In your copy of the data, include no pictures and alter nothing else.
Content starts
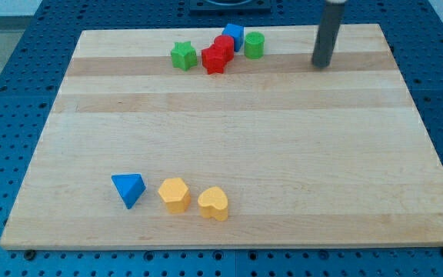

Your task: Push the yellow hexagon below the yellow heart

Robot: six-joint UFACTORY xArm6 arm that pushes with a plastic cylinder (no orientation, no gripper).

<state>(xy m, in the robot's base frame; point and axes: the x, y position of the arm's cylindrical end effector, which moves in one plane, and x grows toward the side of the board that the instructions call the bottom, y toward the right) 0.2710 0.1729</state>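
The yellow hexagon [174, 194] sits near the desk's [229, 138] bottom edge, just left of the yellow heart [214, 203], almost touching; a blue triangle [129, 188] lies just left of the hexagon; a green star [182, 55], red blocks [217, 55], a blue block [234, 35] and a green cylinder [254, 45] cluster at the view's top; my tip [321, 65] stands upright at the top right, well apart from every block; no claw is fitted.

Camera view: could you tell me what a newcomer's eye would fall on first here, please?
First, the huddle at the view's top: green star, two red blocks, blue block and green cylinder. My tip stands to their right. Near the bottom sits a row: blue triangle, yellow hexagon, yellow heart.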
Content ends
-- WRITTEN ANSWER --
Your task: Push the yellow hexagon below the yellow heart

Robot: six-joint UFACTORY xArm6 arm that pushes with a plastic cylinder (no orientation, no gripper).

<state>(xy m, in the robot's base frame; point and axes: the x, y position of the arm's cylindrical end effector, which moves in one plane, and x grows toward the side of the board that the instructions call the bottom, y toward the right) 0.2710 0.1729</state>
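The yellow hexagon [174, 194] sits near the desk's [229, 138] bottom edge, just left of the yellow heart [214, 203], almost touching; a blue triangle [129, 188] lies just left of the hexagon; a green star [182, 55], red blocks [217, 55], a blue block [234, 35] and a green cylinder [254, 45] cluster at the view's top; my tip [321, 65] stands upright at the top right, well apart from every block; no claw is fitted.

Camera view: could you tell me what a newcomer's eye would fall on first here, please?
First, the huddle at the view's top: green star, two red blocks, blue block and green cylinder. My tip stands to their right. Near the bottom sits a row: blue triangle, yellow hexagon, yellow heart.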

There is nothing else to this exercise.